• [Task]
The whole listing is to be written out again exactly; the pictures are not.

• [Dataset extract]
****

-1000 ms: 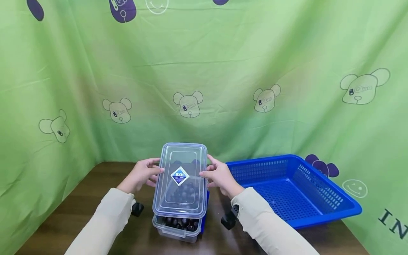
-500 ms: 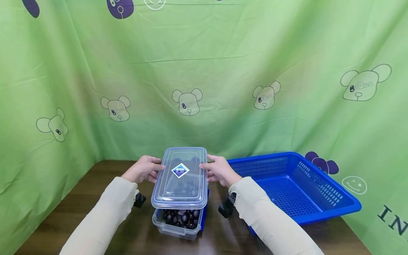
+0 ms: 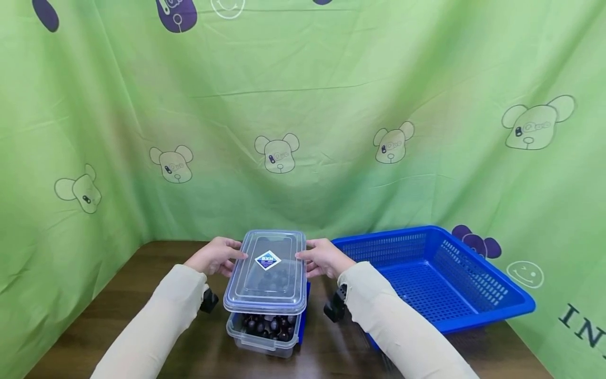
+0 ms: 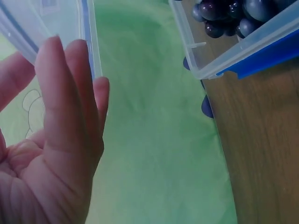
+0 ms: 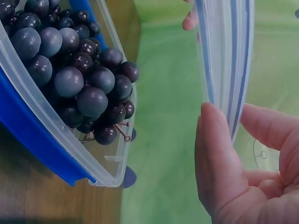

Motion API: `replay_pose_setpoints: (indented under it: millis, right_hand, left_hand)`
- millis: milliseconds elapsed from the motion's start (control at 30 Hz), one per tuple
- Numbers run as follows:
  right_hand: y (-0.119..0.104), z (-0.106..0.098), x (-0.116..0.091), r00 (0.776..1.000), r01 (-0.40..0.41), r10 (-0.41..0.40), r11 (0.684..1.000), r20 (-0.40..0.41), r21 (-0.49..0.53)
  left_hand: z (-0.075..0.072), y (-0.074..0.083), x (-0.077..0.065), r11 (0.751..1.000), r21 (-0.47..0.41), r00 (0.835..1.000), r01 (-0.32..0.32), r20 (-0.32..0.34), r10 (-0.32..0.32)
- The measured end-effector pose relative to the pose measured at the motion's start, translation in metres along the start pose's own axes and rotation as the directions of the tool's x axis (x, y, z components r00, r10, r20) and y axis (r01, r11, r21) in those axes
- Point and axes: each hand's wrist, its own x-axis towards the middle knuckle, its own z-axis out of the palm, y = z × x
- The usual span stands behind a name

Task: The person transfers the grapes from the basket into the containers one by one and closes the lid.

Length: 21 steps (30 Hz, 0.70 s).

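Note:
Both hands hold a clear plastic lid (image 3: pixel 265 287) with a blue-and-white diamond label, tilted over a clear food container (image 3: pixel 258 345). My left hand (image 3: pixel 216 257) pinches its left edge, thumb on top and fingers beneath. On the opposite edge, my right hand (image 3: pixel 326 258) grips between thumb and fingers; the right wrist view shows the lid's rim (image 5: pixel 229 60) between them. Dark purple grapes (image 5: pixel 70 79) with bits of stem fill the container, some heaped above its wall. A blue side flap (image 5: pixel 42 135) hangs along the container's side. The lid hides its far part in the head view.
A large blue perforated basket (image 3: pixel 416 287) stands to the right, behind the right forearm. The brown wooden table (image 3: pixel 128 300) ends at a green printed curtain (image 3: pixel 331 200) at the back and sides. Black wrist cameras (image 3: pixel 209 300) sit under both wrists.
The lid's far edge has come down, so it lies flatter than a second ago, and more grapes show below its near edge. Both hands keep their hold; the container stays put.

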Motion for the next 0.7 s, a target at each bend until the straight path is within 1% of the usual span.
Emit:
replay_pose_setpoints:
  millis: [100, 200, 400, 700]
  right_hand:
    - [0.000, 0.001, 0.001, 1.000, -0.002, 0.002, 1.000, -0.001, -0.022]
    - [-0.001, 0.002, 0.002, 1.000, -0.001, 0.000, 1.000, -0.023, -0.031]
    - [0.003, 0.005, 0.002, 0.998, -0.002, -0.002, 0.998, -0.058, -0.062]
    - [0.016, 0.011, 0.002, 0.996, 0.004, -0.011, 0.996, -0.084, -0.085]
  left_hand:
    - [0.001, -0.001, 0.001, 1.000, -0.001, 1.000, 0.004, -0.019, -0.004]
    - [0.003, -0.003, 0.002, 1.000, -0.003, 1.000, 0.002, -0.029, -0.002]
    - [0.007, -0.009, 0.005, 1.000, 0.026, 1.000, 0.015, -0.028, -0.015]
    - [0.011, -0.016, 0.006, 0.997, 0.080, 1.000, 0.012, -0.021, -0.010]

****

• [Solution to this problem]
-1000 ms: 
-500 ms: 
+0 ms: 
+0 ms: 
+0 ms: 

Motion API: `replay_pose_setpoints: (indented under it: millis, right_hand, left_hand)`
- millis: milliseconds elapsed from the motion's start (control at 30 Hz), one per tuple
- Numbers run as follows:
  right_hand: y (-0.119..0.104), z (-0.106..0.098), x (-0.116..0.091), r00 (0.776..1.000), r01 (-0.40..0.41), r10 (-0.41..0.40), r11 (0.684..1.000), r20 (-0.40..0.41), r21 (-0.49..0.53)
  left_hand: z (-0.075..0.072), y (-0.074..0.083), x (-0.077..0.065), r11 (0.751..1.000), r21 (-0.47..0.41), r00 (0.835..1.000), r01 (-0.32..0.32), r20 (-0.32..0.34), r10 (-0.32..0.32)
- The measured end-effector pose relative to the pose measured at the motion's start, translation in metres along the start pose's own axes and rotation as the directions of the tool's x axis (x, y, z components r00, r10, r20) and y axis (r01, r11, r21) in those axes
- Point and axes: each hand's wrist, its own x-axis towards the middle knuckle, its own z-axis out of the palm, y = z × x
- The usual span stands behind a name

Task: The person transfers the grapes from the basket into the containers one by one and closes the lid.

Length: 21 steps (30 Hz, 0.70 s).

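Note:
Both hands hold a clear plastic lid (image 3: pixel 265 287) with a blue-and-white diamond label, tilted over a clear food container (image 3: pixel 258 345). My left hand (image 3: pixel 216 257) pinches its left edge, thumb on top and fingers beneath. On the opposite edge, my right hand (image 3: pixel 326 258) grips between thumb and fingers; the right wrist view shows the lid's rim (image 5: pixel 229 60) between them. Dark purple grapes (image 5: pixel 70 79) with bits of stem fill the container, some heaped above its wall. A blue side flap (image 5: pixel 42 135) hangs along the container's side. The lid hides its far part in the head view.
A large blue perforated basket (image 3: pixel 416 287) stands to the right, behind the right forearm. The brown wooden table (image 3: pixel 128 300) ends at a green printed curtain (image 3: pixel 331 200) at the back and sides. Black wrist cameras (image 3: pixel 209 300) sit under both wrists.
The lid's far edge has come down, so it lies flatter than a second ago, and more grapes show below its near edge. Both hands keep their hold; the container stays put.
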
Motion for the next 0.7 s, a target at each bend until the straight path is within 1% of the usual span.
Emit:
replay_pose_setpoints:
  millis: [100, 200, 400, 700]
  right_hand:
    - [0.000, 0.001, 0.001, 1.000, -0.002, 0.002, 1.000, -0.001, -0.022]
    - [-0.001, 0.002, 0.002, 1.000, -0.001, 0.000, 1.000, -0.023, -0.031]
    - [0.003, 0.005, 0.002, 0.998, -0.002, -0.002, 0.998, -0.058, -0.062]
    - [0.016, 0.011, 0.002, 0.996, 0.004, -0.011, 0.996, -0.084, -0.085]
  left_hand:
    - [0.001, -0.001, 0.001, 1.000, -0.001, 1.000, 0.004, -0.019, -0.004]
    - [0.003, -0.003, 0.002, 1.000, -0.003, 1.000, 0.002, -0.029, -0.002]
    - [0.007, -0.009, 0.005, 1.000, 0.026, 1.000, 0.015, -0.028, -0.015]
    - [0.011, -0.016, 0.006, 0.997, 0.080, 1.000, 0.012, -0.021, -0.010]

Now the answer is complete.